Combined wind speed and wave height data. Left: scaled \(\user2{ f}_{{{\varvec{X}}_{1} }}\) tail on the decimal log scale for the «shorter» data (cyan), linearly extrapolated (dark blue). Right: unscaled raw «shorter» data (green) \(\user2{ f}_{{\varvec{X}}}\) tail on the decimal log scale, extrapolated by deconvolution method (dark blue), along with «longer» raw data (red) and NG extrapolation (cyan). Star indicates 100 years return period prediction.

It is seen that NG prediction does not agree with deconvolution approach, leading to non-conservative prediction, indicated by star in Fig. 4 on the right. It is seen from Fig. 4 on the right that the proposed method performs quite well, being based on the «shorter» data set, and delivering probability distribution close to the one based on the «longer» data set. Figure 4 on the right presents extrapolation according to Eq. (9) as well novel deconvolution method towards failure state with 100 year return period, which is 1, and somewhat beyond, \(\lambda = 0.05\) cut-on value was used. Dotted lines indicate extrapolated 95% confidence interval according to Eq. (10). According to Eq. (5) \(p\left( \lambda \right)\) is directly related to the target failure probability \(1 - P\) from Eq. (1). Therefore, in agreement with Eq. (5) system failure probability \(1 - P \approx 1 - P_{k} \left( 1 \right)\) may be now estimated. Note that in Eq. (5) \(N\) corresponds to a total number of local maxima in the unified response vector \(\vec{R}\).Conditioning parameter \(k = 6\) was found to be sufficient due to occurrence of convergence with respect to \(k\), see Eq. (6). The generalization potential of the proposed methods is extension to non-stationary systems with an underlying trend. If the underlying trend would be known, which is rarely the case, it may be subtracted to bring measurements to stationary state. Otherwise proper trend analysis would be needed in combination with advocated here methods. The main model assumptions subsequent limitation is the system quasi-stationarity as mentioned before.

Conclusions

The key advantage of introduced methodology is its ability to assess reliability of non-linear dynamic systems with high dimensionality.

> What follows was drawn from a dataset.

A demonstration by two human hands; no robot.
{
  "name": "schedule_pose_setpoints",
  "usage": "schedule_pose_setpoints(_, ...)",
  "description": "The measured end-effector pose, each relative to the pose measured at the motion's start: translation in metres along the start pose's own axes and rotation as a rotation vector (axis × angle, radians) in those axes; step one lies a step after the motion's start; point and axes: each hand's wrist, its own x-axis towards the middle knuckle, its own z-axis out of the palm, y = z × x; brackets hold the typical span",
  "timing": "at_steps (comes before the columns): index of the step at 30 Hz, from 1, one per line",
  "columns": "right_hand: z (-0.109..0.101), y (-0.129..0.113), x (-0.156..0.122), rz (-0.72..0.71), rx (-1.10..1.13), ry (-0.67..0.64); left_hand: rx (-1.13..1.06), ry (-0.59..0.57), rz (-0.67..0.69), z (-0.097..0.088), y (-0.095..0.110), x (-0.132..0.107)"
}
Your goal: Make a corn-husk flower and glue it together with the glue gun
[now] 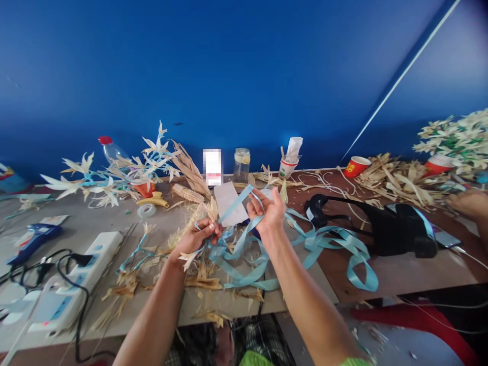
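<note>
My left hand (196, 239) is closed round a small dried-husk stem wrapped in light blue ribbon (328, 244). My right hand (269, 209) is raised a little higher and pinches the same ribbon, which runs taut between the two hands. The remaining ribbon lies in loose loops on the table (400, 269) to the right and below my hands. A white card (229, 202) lies just behind the hands.
Dried husk scraps (125, 287) litter the table. A husk flower branch (114, 178), plastic bottle (112, 150), glass jar (241, 165) and paper cups (286, 165) stand at the back. White power strips (68, 290) and a blue glue gun (32, 239) lie left. A black bag (396, 231) lies right, near another person's hand (470, 203).
</note>
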Motion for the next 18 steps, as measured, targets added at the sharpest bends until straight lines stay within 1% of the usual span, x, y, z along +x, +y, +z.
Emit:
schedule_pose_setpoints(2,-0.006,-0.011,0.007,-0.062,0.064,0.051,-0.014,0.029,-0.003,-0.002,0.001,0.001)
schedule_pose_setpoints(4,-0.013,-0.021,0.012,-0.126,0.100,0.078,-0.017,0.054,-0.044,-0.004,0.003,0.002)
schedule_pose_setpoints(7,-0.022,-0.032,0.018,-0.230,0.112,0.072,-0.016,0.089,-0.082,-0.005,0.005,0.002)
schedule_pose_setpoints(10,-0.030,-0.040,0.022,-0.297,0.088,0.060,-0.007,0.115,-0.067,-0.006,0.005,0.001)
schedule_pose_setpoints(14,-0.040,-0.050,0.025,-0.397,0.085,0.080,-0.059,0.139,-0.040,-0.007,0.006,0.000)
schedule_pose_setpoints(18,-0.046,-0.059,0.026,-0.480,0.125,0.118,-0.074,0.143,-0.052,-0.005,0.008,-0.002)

This paper studied wind speeds and wave heights measured by National Oceanic and Atmospheric Administration buoys in North Pacific region, during years 2009–2014. Novel environmental reliability method has been applied to predict occurrence of extreme waves within time horizon of 100 years. Theoretical reasoning behind the proposed method has been given in detail.

Methods introduced in this paper, have been previously validated by application to range of dynamic environmental systems, but for only one-dimensional system responses. This study has aimed at further development of robust and simple general purpose multi-dimensional reliability method. Both measured and numerically simulated time series responses can be analyzed. In case of measured system response, as illustrated in this paper, an accurate prediction of environmental system failure probability is possible.

Finally, the suggested methodology can be used in wide range of modern engineering areas of applications. The presented environmental example does not limit applicability area of new method by any means.